I like French's upside more than Olson's in the bullpen anyway...especially if he remembers how to throw a slider at some point.
RJ catches the #1-3 and Joh the #4-6. Of course RJ's CERA is going to be better.
You are aware that this factor does not account for ALL of the difference between 3.2 and 4.9.
Nor does it account for other seasons.
Only about 99% of it. I think the CERA is beyond misleading and I think its means ziltch in regard to Fister.
Guys better with Johjima (minumum 10 IPs):
Guys better with RJ:
If anything it seems the novices seem to do better with Johjima, and the vets seem to do better under RJ (Felix+Bedard+ pretty much explains the wide CERA spread). I don't know if these splits mean anything at all. Washburn for example was better under Johjima last year (ironically). Next year these splits could completely reverse. That is the nature of CERA.

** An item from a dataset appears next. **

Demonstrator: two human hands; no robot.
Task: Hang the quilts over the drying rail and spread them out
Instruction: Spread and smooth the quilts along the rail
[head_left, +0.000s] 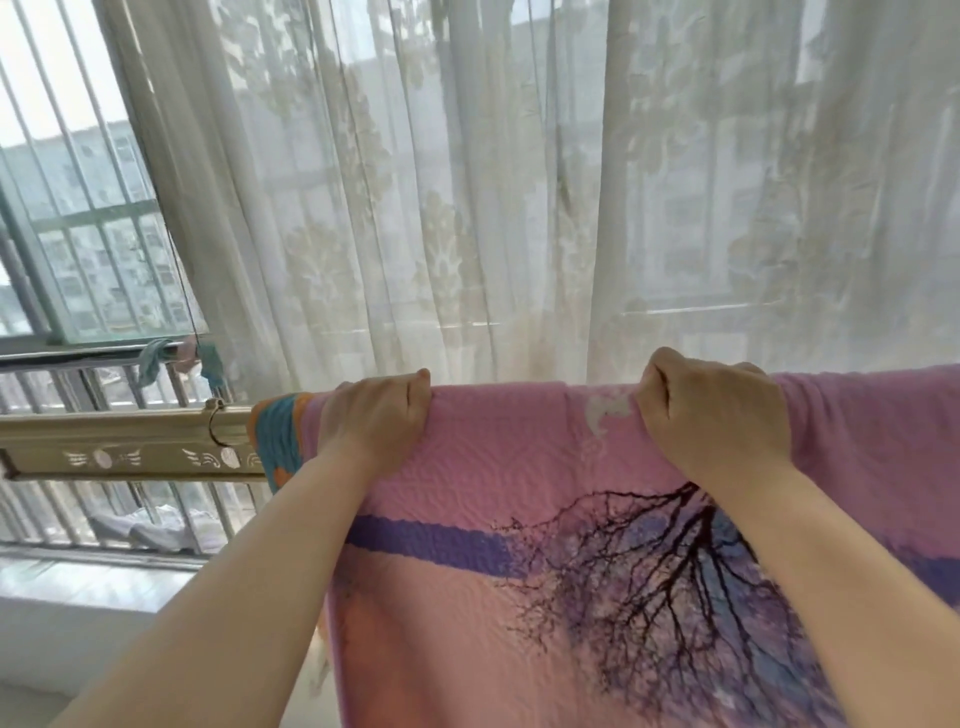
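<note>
A pink quilt (519, 447) printed with a dark tree and a purple band hangs over the gold drying rail (124, 431), its front side falling toward me. My left hand (376, 415) grips the quilt's fold on top of the rail, fingers curled over the far side. My right hand (714, 410) grips the same fold further right, knuckles up. Under the pink quilt's left edge a second quilt (278, 441) in teal and orange shows. The rail itself is hidden beneath the fabric from there to the right.
A sheer patterned curtain (519, 208) hangs just behind the rail. At left are a barred window (88, 234), a metal hook (215, 423) on the rail and cloth ties (156, 358) on a window bar. A white sill (78, 582) lies below.
</note>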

Still, its possible that the established vets have convinced themselves that Joh's way of doing things don't work and have created a terrrible working environment. Perhaps when that attitude is not present, pitchers actually do better with Joh. Maybe, maybe not. Again, these splits could completely reverse next year.
In regards to Fister, I don't even think its a remotely viable argument. Fister gives up homeruns because hes hittable and hes around the plate a lot.

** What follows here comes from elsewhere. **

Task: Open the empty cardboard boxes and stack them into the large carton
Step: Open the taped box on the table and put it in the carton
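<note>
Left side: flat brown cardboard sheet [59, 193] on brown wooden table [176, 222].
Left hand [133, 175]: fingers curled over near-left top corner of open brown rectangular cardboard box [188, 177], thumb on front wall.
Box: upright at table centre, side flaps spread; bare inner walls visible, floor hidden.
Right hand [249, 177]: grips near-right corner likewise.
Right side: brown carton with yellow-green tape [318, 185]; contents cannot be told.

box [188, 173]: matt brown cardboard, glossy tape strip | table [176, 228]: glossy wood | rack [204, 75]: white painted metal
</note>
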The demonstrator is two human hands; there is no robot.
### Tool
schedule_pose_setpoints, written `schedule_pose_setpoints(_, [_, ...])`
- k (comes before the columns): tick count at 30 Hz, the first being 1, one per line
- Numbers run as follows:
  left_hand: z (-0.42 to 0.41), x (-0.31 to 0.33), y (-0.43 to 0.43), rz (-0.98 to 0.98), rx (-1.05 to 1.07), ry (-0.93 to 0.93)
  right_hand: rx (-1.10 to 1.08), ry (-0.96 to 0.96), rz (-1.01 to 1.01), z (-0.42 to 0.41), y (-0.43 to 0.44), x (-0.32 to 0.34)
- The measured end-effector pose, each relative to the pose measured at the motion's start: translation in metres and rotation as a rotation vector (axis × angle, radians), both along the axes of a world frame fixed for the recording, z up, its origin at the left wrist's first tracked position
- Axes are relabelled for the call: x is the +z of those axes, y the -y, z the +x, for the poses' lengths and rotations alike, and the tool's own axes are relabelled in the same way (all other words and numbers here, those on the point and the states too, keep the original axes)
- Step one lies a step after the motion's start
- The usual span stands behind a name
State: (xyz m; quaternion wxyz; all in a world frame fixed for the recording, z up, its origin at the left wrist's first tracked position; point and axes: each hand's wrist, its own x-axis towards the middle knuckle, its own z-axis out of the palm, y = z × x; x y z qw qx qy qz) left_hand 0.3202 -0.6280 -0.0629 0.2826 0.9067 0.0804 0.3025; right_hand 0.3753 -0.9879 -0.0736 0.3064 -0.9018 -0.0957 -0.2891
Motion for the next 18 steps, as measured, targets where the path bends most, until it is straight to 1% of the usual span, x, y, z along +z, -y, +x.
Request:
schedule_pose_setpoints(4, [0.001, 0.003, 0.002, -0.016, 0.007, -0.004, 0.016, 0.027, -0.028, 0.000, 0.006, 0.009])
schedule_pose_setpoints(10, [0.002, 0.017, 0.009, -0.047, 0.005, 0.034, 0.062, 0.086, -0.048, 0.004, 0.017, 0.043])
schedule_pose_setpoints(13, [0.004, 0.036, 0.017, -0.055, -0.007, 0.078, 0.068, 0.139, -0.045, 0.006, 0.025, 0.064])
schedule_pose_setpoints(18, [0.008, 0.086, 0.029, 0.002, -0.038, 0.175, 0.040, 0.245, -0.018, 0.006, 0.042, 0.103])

Still, if I grin and confidently tell you, "Watch me flip this coin. It's going to be heads." And then it is? I've got your attention if you've got any sense. "Okay, do it again."
Despite the pocket-protector, hornrimmed statistical regressions we could use.
I wondered BEFORE the game whether Fister might see his tateritis solved if he had a catcher making the calls he wanted to see. And it then was. Fister didn't give up a 350-foot fly all night.
Proof, no. But ten games is all we've got to go on. And so the one game is > 0.
You have a pre-conceived notion that you want to believe. Of course you'd view a single start as proof. Who knows. Maybe Moore puts Fister in a positive mindset due to familiarity or whatever (which doesn't mean RJ would either btw). We don't know yet until we see them work together more often.
Would Fister have done better with RJ behind the plate against NY or Texas last month? Maybe, but I seriously doubt it. Thats just going to happen from time to time when you have a guy with so-so stuff who is around the plate against a bunch of mashers. Most of the rookies have done better with Johjima behind the plate anyways, so I don't see what you're basing your argument on.
I just despise it when Johjima is blamed for a pitcher's mistake (the above shows why people are wrong for doing that). Certain pitchers (mostly young-ins) have done better with Johjima, some (mostly vets) have done better with RJ.